We went inside, only to follow the hostess back out to the outside seating area.
“Have you ... have you been here before?” he asked, and immediately started blushing as though he’d just blurted out something terribly embarrassing. It was an odd turning of the tables; usually it was me who was blushing and feeling foolish. I felt a strange, almost maternal feeling come over me. I wanted to make him feel comfortable, not because I was trying to impress him or wanted him to like me, but because he appeared to be so painfully out of his element. I’d only been on a few dates—which had all either ended disastrously or unremarkably—but I’d always been the one feeling nervous or shy.
“I haven’t, but my mother talks about it so much that I feel like I may as well have!”
He laughed. “Yeah, same here. My mother treats shopping and going out to restaurants like it’s her job. And matchmaking. She’s been trying to set me up on dates since I was about 12 years old.” He leaned toward me, looking around first as though he were afraid that someone nearby might be eavesdropping. “I’m sure it’s pretty obvious and everything, but I’m gay.”
“Oh,” I said, genuinely a bit surprised. Well, that explained why I was feeling so at ease! I knew plenty of gay guys from art school, though they were all a good deal more flamboyant about their sexuality than Riley was.
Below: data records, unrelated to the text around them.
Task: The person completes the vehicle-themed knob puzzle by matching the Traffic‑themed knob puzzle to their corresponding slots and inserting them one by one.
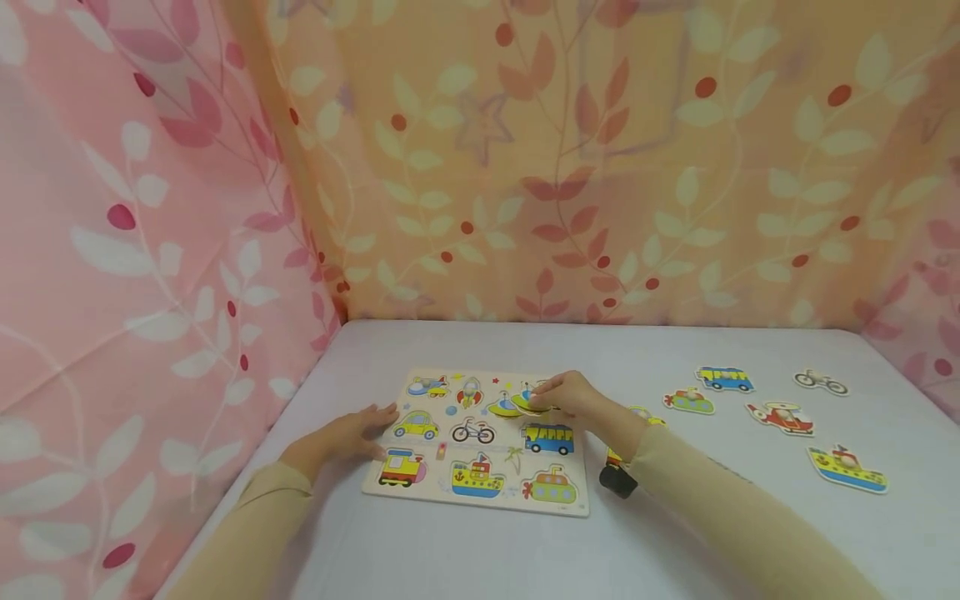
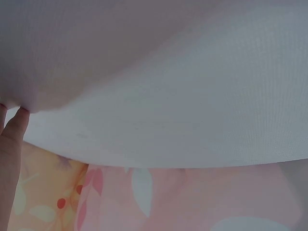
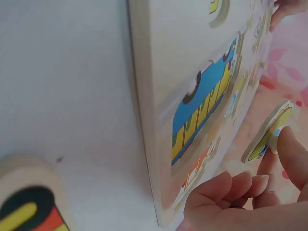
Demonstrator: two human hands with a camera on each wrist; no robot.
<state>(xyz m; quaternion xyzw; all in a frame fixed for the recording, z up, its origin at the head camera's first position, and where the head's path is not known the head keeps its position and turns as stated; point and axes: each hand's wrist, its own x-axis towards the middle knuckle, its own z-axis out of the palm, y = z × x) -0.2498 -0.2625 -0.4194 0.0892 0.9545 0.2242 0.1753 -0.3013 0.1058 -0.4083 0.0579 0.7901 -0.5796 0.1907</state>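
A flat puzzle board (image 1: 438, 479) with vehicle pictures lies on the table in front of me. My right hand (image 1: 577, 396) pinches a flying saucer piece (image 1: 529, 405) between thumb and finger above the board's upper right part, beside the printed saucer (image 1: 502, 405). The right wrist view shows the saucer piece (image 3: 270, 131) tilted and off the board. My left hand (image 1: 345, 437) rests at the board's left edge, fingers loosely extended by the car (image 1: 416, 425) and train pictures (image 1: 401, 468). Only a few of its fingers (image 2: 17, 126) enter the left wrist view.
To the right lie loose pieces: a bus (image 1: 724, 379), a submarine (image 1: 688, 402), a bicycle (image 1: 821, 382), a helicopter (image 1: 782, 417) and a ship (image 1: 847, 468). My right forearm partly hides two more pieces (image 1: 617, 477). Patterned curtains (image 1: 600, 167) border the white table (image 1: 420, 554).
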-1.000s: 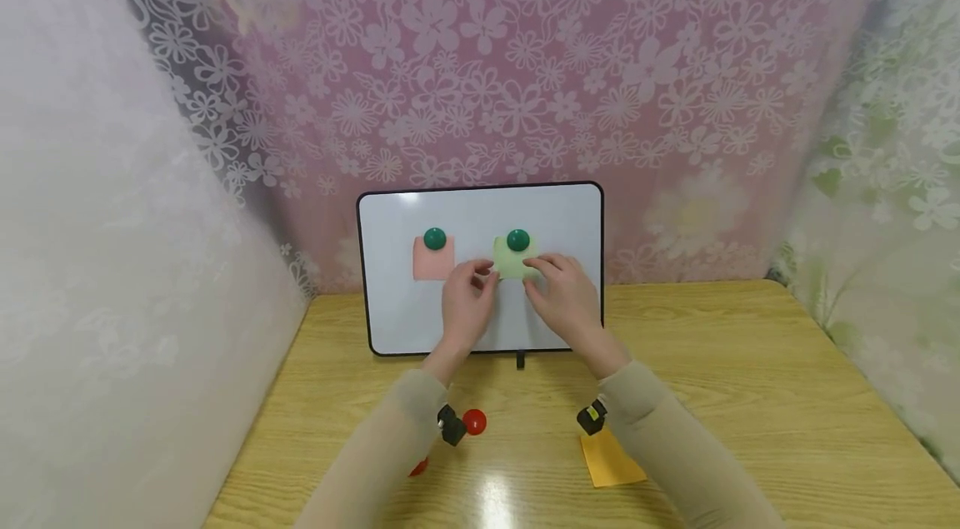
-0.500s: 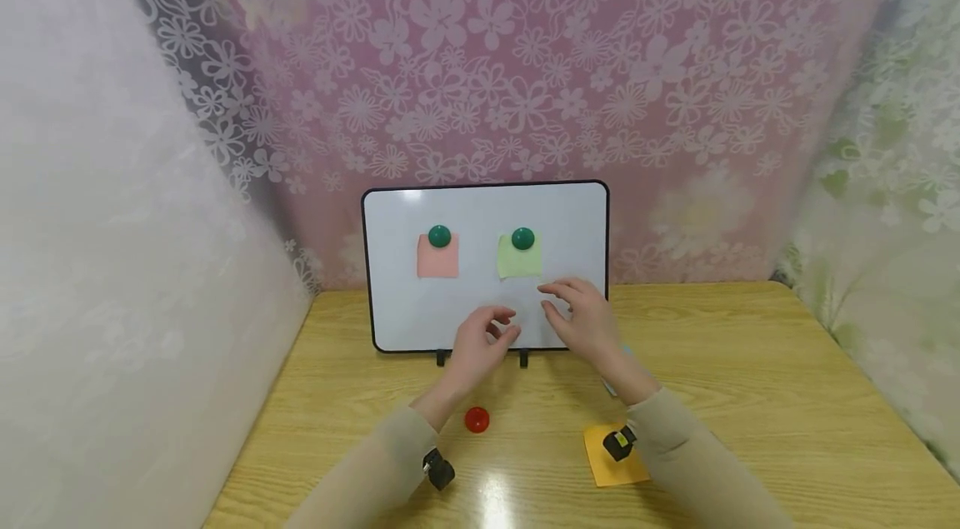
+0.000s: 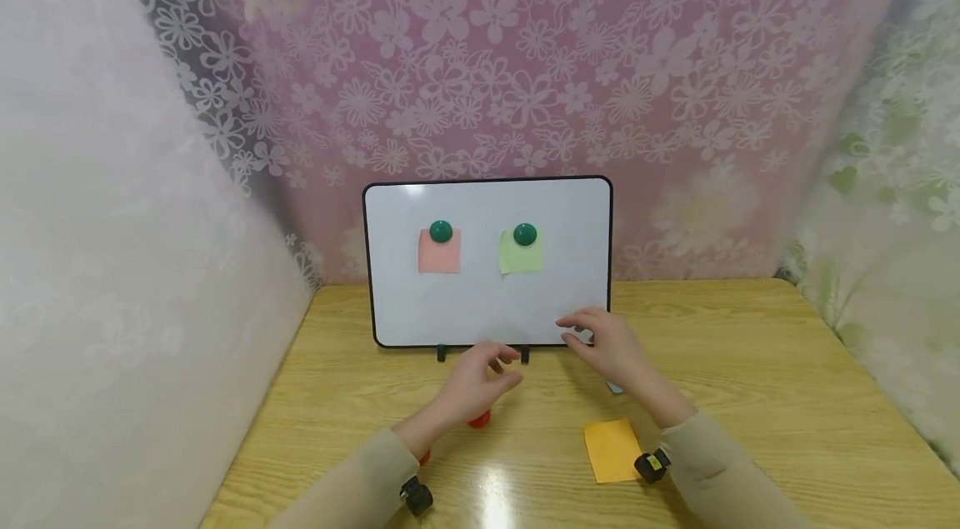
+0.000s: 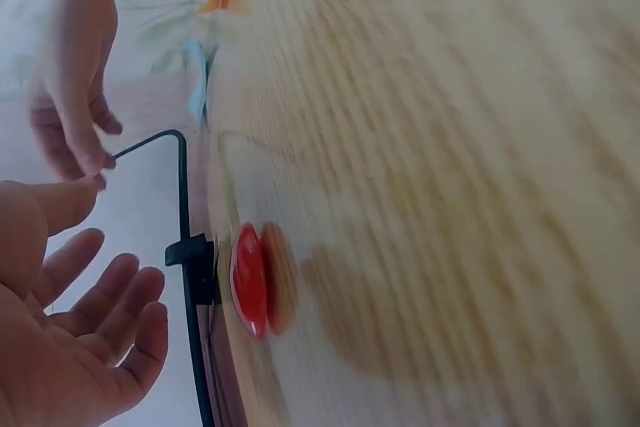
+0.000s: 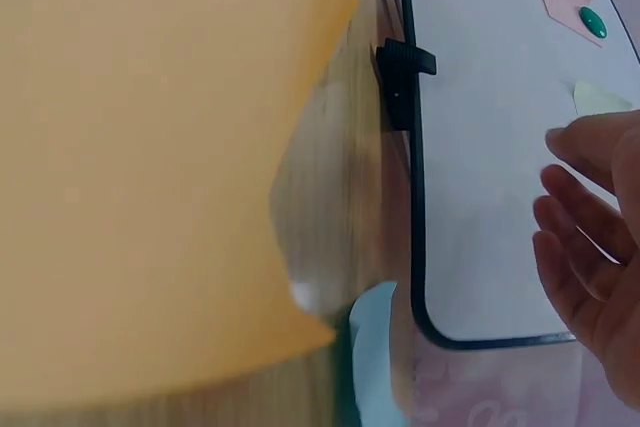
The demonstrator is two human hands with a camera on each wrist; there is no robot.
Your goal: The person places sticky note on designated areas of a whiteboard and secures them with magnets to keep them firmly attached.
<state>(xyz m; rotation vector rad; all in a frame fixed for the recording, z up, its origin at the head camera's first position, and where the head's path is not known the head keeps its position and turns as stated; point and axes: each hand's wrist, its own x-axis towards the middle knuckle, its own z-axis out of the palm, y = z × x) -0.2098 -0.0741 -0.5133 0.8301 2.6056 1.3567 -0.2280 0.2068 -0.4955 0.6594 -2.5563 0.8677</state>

He waved me off. “You don’t have to pretend to be surprised. I’ve only been trying to tell my mother for about ... oh, the past eight years or so ... that I’m gay, but she refuses to believe it. She just thinks I haven’t met the right girl, despite her claiming not to be homophobic in the least.”
I had to fight back my own laughter. “My own mother actually thought it might be possible for me to fall in love with you and follow you back out to California. Because she and my father think that I’m wasting my time in art school and that I should, how did they put it? Explore my options.”
“Yes!” Riley clapped his hands together. “Exactly! Except my mother keeps referring to the option exploring in terms of how many dates she can set me up on. It’s so tedious. So, you’re in art school? Tell me everything about it! My parents forced me to go to Stanford, my dad’s alma mater. But I’d always wanted to go to art school! I admire you for going against what your parents wanted. It’s not always the easiest thing, is it?”
“No, it’s not.” It was nice to talk to someone who had a similar family situation.